I like current design - open (built-in, automatically flattened, and
*unpacked*) tuple, and closed (library, be structured, and *packed*)
tuple.

But, the two are often confused, by the word "tuple". It has
introduced badly confusion in many discussions.
To make matters worse, it had often invoked incorrect suggestion that
merging the two into one.

My suggestion is very simple.
1. Change all words "built-in tuple" in the documentation to "built-in
sequence". Then, in the D language world, we can have clarify name for
the built-in one.
2. Introduce new templates, Seq, TypeSeq, and ExpSeq.

template Seq(T...) { alias T Seq; }// identical with
std.typetuple.TypeTuple
template TypeSeq(T...) if (allSatisfy!(isType, T)) { alias T TypeSeq; }
template ExpSeq(T...) if (allSatisfy!(isExpression, T)) { alias T ExpSeq; }

  If you really want to a sequence with heterogeneous elements, use
Seq template. Otherwise use TypeSeq or ExpSeq based on your purpose.

Kenji Hara


Re: DIP19: Remove comma operator from D and provision better syntactic support for tuples

2012-09-25 Thread Jonathan M Davis
On Tuesday, September 25, 2012 13:45:50 Michel Fortin wrote:
> On 2012-09-25 16:38:31 +, "Jonathan M Davis"  said:
> > On Tuesday, September 25, 2012 12:28:15 Michel Fortin wrote:
> >> Although to make things less confusing, I think the built-in language
> >> tuple should give up its name.
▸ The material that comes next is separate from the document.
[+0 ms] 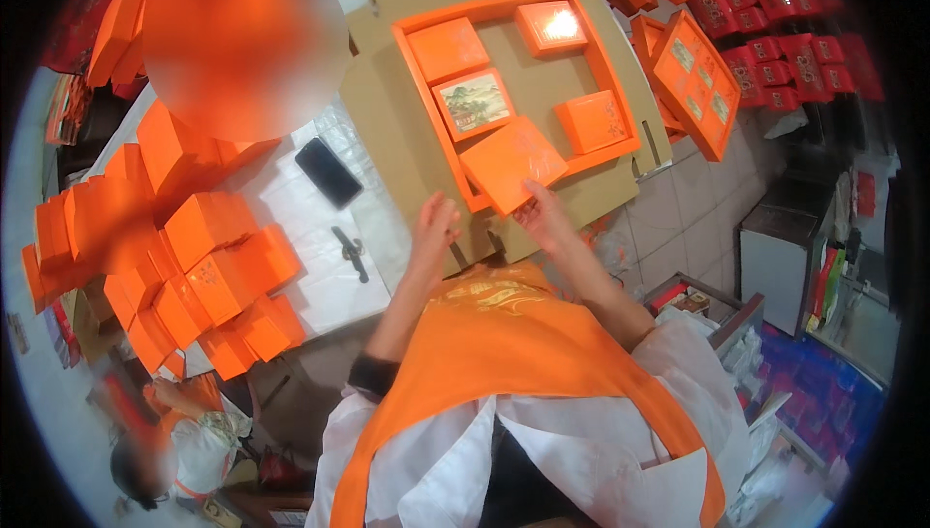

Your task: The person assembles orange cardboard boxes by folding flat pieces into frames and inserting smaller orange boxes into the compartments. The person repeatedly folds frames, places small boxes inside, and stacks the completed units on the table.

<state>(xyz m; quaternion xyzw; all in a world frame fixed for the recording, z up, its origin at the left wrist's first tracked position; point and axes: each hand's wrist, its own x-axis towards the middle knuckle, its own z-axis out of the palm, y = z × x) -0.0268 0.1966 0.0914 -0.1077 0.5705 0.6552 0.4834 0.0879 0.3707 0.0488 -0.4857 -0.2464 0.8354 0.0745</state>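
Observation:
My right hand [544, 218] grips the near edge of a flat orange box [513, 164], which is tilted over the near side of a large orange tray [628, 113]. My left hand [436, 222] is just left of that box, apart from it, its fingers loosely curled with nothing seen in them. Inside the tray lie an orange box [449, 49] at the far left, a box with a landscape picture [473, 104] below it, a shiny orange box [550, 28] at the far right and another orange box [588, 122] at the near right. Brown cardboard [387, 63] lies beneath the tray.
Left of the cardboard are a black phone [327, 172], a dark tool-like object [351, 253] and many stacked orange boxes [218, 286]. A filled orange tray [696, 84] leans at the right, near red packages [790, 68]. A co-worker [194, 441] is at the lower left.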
It could become a "sequence". Renaming
> >> the built-in one would certainly be less trouble, as code doesn't refer
> >> to it by its name, and you can pick a name that fits better with its
> >> auto-expanding behaviour.
> > 
> > Not referred to by its name? It's refereed to as TypeTuple all over the
> > place. It's arguably a bad name, but it would break a _lot_ of code to
> > change it now.
> TypeTuple is only a construct allowing you to create a built-in
> language tuple, one that does not necessarily match the definition of a
> TypeTuple. The language spec defines a Tuples, TypeTuples, and
> ExpressionTuples with these words (ironically, using the word
> "sequence" twice):
> 
> """
> If the last template parameter in the TemplateParameterList is declared
> as a TemplateTupleParameter, it is a match with any trailing template
> arguments. The sequence of arguments form a Tuple. A Tuple is not a
> type, an expression, or a symbol. It is a sequence of any mix of types,
> expressions or symbols.
> 
> A Tuple whose elements consist entirely of types is called a TypeTuple.
> A Tuple whose elements consist entirely of expressions is called an
> ExpressionTuple.
> """
> Source: http://dlang.org/template.html

I wasn't aware of that being in the language definition, but it doesn't change 
the fact that they're used and referred to in code as TypeTuple, and renaming 
that would break a lot of code. And it _is_ used for the built-in tuple type, 
regardless of whether the spec considers the terms type tuple and expression 
tuple to refer to distinct entities. Rename the stuff in the spec to whatever 
you like, but the library uses the term TypeTuple, so it _is_ used in code.

- Jonathan M Davis


Re: DIP19: Remove comma operator from D and provision better syntactic support for tuples

2012-09-25 Thread Michel Fortin

On 2012-09-25 16:38:31 +, "Jonathan M Davis"  said:


On Tuesday, September 25, 2012 12:28:15 Michel Fortin wrote:

Although to make things less confusing, I think the built-in language
tuple should give up its name. It could become a "sequence". Renaming
the built-in one would certainly be less trouble, as code doesn't refer
to it by its name, and you can pick a name that fits better with its
auto-expanding behaviour.


Not referred to by its name? It's refereed to as TypeTuple all over the place.
It's arguably a bad name, but it would break a _lot_ of code to change it now.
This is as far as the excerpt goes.